SoylentNews is people
SoylentNews
from the CxOs-never-look-at-powerpoint-files dept.
Criminal hackers have started using a novel malware attack that infects people when their mouse hovers over a link embedded in a malicious PowerPoint file.
The method—which was used in a recent spam campaign that attempted to install a bank-fraud backdoor alternately known as Zusy, OTLARD, and Gootkit—is notable because it didn't rely on macros, visual basic scripts, or JavaScript to deliver its payload. Those methods are so widely used that many people are able to recognize them before falling victim.
Instead, the delivery technique made use of the Windows PowerShell tool, which was invoked when targets hovered over a booby-trapped hyperlink embedded in the attached PowerPoint document. Targets using newer versions of Microsoft Office would by default first receive a warning, but those dialogues can be muted when users are tricked into turning off Protected View, a mode that doesn't work when documents are being printed or edited. Targets using older versions of Office that don't offer Protected View are even more vulnerable.
"While features like macros, [object linking and embedding], and mouse hovers do have their good and legitimate uses, this technique is potent in the wrong hands," researchers from antivirus provider Trend Micro wrote in a blog post published Friday morning. "A socially engineered e-mail and mouse hover—and possibly a click if the latter is disabled—are all it would take to infect the victim."
Source: ArsTechnica
See also a report at Dodge This Security.

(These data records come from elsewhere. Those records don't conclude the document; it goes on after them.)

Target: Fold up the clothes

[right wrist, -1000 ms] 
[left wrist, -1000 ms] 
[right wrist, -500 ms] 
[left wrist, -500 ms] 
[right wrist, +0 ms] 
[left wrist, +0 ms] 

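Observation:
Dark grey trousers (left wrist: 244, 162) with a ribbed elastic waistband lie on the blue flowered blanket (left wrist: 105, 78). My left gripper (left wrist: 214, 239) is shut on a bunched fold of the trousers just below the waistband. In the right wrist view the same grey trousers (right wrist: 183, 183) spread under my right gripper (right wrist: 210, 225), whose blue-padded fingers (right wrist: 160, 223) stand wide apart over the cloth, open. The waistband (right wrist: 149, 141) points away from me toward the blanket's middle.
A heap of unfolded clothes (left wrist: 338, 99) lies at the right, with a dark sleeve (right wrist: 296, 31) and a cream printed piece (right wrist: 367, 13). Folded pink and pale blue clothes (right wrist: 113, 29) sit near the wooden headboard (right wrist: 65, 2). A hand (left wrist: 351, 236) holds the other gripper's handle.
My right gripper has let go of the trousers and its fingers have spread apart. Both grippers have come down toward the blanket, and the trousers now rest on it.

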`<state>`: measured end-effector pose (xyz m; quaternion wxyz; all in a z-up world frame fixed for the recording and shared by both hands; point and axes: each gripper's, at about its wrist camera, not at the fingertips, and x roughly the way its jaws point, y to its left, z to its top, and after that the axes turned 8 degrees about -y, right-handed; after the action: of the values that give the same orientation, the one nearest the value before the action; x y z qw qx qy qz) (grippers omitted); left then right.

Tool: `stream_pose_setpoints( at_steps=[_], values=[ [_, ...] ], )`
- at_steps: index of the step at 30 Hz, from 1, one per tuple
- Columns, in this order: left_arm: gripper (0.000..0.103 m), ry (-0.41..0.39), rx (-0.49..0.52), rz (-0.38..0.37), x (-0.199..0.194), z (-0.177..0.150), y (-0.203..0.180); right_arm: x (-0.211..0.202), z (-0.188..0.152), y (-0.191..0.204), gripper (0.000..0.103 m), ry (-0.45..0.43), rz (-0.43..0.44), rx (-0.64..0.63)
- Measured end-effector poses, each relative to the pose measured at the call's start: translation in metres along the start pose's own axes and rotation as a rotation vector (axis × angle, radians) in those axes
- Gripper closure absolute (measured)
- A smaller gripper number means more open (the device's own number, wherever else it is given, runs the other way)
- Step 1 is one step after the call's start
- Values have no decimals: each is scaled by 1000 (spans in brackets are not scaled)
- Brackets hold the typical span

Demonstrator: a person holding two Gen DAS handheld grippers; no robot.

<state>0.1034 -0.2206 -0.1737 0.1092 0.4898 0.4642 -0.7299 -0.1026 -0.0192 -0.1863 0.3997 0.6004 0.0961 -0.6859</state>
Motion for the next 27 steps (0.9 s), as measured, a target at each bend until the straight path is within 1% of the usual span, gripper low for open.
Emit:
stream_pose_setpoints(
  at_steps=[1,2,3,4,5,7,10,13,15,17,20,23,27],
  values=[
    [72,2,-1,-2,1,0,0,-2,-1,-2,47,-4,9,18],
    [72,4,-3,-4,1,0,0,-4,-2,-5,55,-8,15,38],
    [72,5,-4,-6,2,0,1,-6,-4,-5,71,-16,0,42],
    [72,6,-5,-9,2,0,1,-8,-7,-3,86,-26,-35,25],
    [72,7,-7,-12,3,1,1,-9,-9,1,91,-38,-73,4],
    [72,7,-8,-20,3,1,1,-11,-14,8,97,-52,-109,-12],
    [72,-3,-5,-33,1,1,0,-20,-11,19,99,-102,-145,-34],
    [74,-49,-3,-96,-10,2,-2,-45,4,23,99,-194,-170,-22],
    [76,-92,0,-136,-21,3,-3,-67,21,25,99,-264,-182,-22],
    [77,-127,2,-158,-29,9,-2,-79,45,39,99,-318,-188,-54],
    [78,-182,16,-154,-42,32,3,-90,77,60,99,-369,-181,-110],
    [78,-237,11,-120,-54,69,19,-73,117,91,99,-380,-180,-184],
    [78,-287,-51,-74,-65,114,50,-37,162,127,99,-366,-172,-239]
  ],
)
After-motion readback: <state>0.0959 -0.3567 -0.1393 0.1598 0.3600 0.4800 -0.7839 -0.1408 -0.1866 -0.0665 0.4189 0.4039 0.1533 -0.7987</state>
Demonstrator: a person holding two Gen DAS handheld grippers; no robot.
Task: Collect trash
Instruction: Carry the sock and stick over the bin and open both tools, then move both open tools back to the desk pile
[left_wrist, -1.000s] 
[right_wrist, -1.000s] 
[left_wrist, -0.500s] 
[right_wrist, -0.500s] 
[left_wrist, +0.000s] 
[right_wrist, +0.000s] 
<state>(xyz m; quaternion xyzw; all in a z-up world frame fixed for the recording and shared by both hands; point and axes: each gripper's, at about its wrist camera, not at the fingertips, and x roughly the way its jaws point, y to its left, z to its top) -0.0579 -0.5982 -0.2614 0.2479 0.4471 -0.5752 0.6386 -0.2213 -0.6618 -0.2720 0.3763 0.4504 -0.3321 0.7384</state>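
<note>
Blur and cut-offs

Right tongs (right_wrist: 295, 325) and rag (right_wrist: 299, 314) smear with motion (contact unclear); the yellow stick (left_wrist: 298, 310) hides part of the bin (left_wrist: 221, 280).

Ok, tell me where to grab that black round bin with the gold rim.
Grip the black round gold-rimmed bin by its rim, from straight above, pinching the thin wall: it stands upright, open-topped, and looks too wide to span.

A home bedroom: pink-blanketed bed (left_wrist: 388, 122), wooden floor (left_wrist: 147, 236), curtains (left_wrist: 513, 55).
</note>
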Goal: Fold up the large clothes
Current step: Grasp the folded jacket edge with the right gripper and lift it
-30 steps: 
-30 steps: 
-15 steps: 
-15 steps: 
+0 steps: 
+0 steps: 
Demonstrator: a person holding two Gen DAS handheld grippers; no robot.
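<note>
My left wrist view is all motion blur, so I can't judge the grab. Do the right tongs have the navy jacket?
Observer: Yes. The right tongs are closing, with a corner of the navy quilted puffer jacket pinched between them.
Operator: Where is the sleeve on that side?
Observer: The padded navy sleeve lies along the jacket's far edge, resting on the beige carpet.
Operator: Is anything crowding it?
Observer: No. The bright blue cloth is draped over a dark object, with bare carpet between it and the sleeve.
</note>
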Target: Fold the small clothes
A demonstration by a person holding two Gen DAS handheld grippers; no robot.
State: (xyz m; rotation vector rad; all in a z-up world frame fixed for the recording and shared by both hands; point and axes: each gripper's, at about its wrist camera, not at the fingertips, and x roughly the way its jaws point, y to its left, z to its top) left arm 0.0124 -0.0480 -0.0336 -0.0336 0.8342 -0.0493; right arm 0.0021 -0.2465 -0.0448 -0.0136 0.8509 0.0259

(Score: 3, Funny) by DannyB on Monday June 12 2017, @08:16PM (2 children)
Dear PHBs. Please hold out for UTF-64.
It will have Klingon, Narn, and all those other languages. And it will be out any day now.
Most of the new codespace that 64 bits will give us will be occupied by new emojis.
Then there will be new software that allows drawing any possible photo quality image by using characters from the UTF-64 codespace. There will be characters in the font that make up every possible color pattern of bits for that character such that many lines of adjacent characters in that font will draw any possible screen image.
Then we'll please to be to start of thinking UTF-256 very quickfully.
To transfer files: right-click on file, pick Copy. Unplug mouse, plug mouse into other computer. Right-click, paste.
(Score: 2) by takyon on Monday June 12 2017, @08:39PM
UTF-64: One Emoji Per Human
[SIG] 10/28/2017: Soylent Upgrade v14 [soylentnews.org]
(Score: 0) by Anonymous Coward on Monday June 12 2017, @09:10PM
Personally, I think the codepoints currently assigned to emojis would be better assigned to fictional writing systems of note such as Klingon, Quenya, Narn, etc. I don't know how we'd determine noteworthiness (though perhaps this would be an exercise to occupy Wikipedia's deletionists), but Klingon would probably be the only one to pass that bar that comes to mind. Even then, for practical reasons, Klingon is more commonly romanized than represented in the corresponding writing system. (Chicken and egg problem? Perhaps allow a "private-use" block so specialty applications could represent these characters until the use of the writing system has achieved noteworthiness without sacrificing an in-use block as current Klingon fonts do?)
I want Arabic characters, Khmer characters, Hieroglyphics, Norse runes, IPA, and all manner of writing systems that humans currently use and have been used historically. There is no need for emojis beyond basic wingdings, if basic wingdings should even be included. Whether or not to include alchemical symbols I suppose I am ambivalent about. Obviously, we can't include everything as a practical matter, because then nobody would bother creating alternative typefaces once a reference typeface had been promulgated.